▶ [TASK STATEMENT]: Each line of the data should be transcribed exactly as given.

▶ [DATA SHOWN]:
[Start of Attachment]

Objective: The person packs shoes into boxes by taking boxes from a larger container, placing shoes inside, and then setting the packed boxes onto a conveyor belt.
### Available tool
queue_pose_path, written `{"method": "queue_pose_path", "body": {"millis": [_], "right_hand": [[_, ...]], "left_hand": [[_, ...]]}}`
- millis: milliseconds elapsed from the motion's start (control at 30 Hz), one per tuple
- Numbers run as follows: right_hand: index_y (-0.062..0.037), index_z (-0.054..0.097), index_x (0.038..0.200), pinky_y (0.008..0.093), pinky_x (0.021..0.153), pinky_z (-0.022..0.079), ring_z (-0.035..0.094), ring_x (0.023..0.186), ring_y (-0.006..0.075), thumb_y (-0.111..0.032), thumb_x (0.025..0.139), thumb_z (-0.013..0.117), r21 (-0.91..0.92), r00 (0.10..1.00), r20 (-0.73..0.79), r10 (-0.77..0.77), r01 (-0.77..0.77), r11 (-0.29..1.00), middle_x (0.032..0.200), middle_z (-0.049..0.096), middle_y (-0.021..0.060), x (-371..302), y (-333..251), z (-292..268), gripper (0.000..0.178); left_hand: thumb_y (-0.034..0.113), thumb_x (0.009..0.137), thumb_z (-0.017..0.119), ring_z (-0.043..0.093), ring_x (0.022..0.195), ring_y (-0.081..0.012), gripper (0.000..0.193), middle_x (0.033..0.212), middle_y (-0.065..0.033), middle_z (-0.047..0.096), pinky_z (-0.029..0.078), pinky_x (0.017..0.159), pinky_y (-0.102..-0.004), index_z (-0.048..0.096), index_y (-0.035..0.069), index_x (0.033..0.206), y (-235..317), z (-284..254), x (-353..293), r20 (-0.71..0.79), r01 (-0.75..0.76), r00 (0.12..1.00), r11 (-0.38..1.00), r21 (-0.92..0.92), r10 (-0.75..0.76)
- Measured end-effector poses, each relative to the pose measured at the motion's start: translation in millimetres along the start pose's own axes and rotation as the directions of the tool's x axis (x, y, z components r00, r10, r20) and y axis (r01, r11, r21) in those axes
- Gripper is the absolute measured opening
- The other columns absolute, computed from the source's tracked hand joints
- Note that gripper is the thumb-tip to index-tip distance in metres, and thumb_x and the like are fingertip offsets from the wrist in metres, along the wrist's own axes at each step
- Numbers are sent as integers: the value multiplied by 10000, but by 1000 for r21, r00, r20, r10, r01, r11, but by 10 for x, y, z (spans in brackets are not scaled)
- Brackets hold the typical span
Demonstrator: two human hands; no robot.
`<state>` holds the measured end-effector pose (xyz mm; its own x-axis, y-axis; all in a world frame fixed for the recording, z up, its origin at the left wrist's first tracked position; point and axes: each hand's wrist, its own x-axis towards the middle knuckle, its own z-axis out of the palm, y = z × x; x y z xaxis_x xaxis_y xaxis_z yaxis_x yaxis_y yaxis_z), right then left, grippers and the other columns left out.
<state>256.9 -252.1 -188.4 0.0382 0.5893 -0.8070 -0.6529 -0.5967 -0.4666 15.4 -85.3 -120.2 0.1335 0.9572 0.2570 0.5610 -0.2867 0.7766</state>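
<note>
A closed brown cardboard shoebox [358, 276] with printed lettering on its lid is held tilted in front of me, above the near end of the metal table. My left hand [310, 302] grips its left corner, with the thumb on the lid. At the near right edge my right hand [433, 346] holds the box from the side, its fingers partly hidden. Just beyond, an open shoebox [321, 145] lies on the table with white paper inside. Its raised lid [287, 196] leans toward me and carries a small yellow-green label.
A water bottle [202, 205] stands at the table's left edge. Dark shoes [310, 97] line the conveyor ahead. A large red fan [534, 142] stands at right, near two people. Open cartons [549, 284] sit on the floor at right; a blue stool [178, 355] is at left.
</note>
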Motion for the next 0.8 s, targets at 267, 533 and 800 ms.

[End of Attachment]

▶ [RESPONSE TO THE EXERCISE]:
Objective: The person packs shoes into boxes by taking boxes from a larger container, placing shoes inside, and then setting the packed boxes onto a conveyor belt.
### Available tool
queue_pose_path, written `{"method": "queue_pose_path", "body": {"millis": [_], "right_hand": [[_, ...]], "left_hand": [[_, ...]]}}`
- millis: milliseconds elapsed from the motion's start (control at 30 Hz), one per tuple
- Numbers run as follows: right_hand: index_y (-0.062..0.037), index_z (-0.054..0.097), index_x (0.038..0.200), pinky_y (0.008..0.093), pinky_x (0.021..0.153), pinky_z (-0.022..0.079), ring_z (-0.035..0.094), ring_x (0.023..0.186), ring_y (-0.006..0.075), thumb_y (-0.111..0.032), thumb_x (0.025..0.139), thumb_z (-0.013..0.117), r21 (-0.91..0.92), r00 (0.10..1.00), r20 (-0.73..0.79), r10 (-0.77..0.77), r01 (-0.77..0.77), r11 (-0.29..1.00), middle_x (0.032..0.200), middle_z (-0.049..0.096), middle_y (-0.021..0.060), x (-371..302), y (-333..251), z (-292..268), gripper (0.000..0.178); left_hand: thumb_y (-0.034..0.113), thumb_x (0.009..0.137), thumb_z (-0.017..0.119), ring_z (-0.043..0.093), ring_x (0.022..0.195), ring_y (-0.081..0.012), gripper (0.000..0.193), middle_x (0.033..0.212), middle_y (-0.065..0.033), middle_z (-0.047..0.096), pinky_z (-0.029..0.078), pinky_x (0.017..0.159), pinky_y (-0.102..-0.004), index_z (-0.048..0.096), index_y (-0.035..0.069), index_x (0.033..0.206), y (-235..317), z (-284..254), x (-353..293), r20 (-0.71..0.79), r01 (-0.75..0.76), r00 (0.12..1.00), r11 (-0.38..1.00), r21 (-0.92..0.92), r10 (-0.75..0.76)
- Measured end-effector poses, each relative to the pose measured at the motion's start: translation in millimetres along the start pose's own axes and rotation as the directions of the tool's x axis (x, y, z components r00, r10, r20) and y axis (r01, r11, r21) in those axes
- Gripper is the absolute measured opening
- The other columns absolute, computed from the source's tracked hand joints
- Note that gripper is the thumb-tip to index-tip distance in metres, and thumb_x and the like are fingertip offsets from the wrist in metres, along the wrist's own axes at each step
- Numbers are sent as integers: the value multiplied by 10000, but by 1000 for r21, r00, r20, r10, r01, r11, but by 10 for x, y, z (spans in brackets are not scaled)
- Brackets hold the typical span
Demonstrator: two human hands; no robot.
`<state>` holds the measured end-effector pose (xyz mm; its own x-axis, y-axis; all in a world frame fixed for the recording, z up, its origin at the left wrist's first tracked position; point and axes: each hand's wrist, its own x-axis towards the middle knuckle, its own z-axis out of the palm, y = z × x; x y z xaxis_x xaxis_y xaxis_z yaxis_x yaxis_y yaxis_z), right then left, grippers and the other columns left out.
<state>256.9 -252.1 -188.4 0.0382 0.5893 -0.8070 -0.6529 -0.5967 -0.4666 15.4 -85.3 -120.2 0.1335 0.9572 0.2570 0.5610 -0.2867 0.7766</state>
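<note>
A closed brown cardboard shoebox [358, 276] with printed lettering on its lid is held tilted in front of me, above the near end of the metal table. My left hand [310, 302] grips its left corner, with the thumb on the lid. At the near right edge my right hand [433, 346] holds the box from the side, its fingers partly hidden. Just beyond, an open shoebox [321, 145] lies on the table with white paper inside. Its raised lid [287, 196] leans toward me and carries a small yellow-green label.
A water bottle [202, 205] stands at the table's left edge. Dark shoes [310, 97] line the conveyor ahead. A large red fan [534, 142] stands at right, near two people. Open cartons [549, 284] sit on the floor at right; a blue stool [178, 355] is at left.
</note>
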Motion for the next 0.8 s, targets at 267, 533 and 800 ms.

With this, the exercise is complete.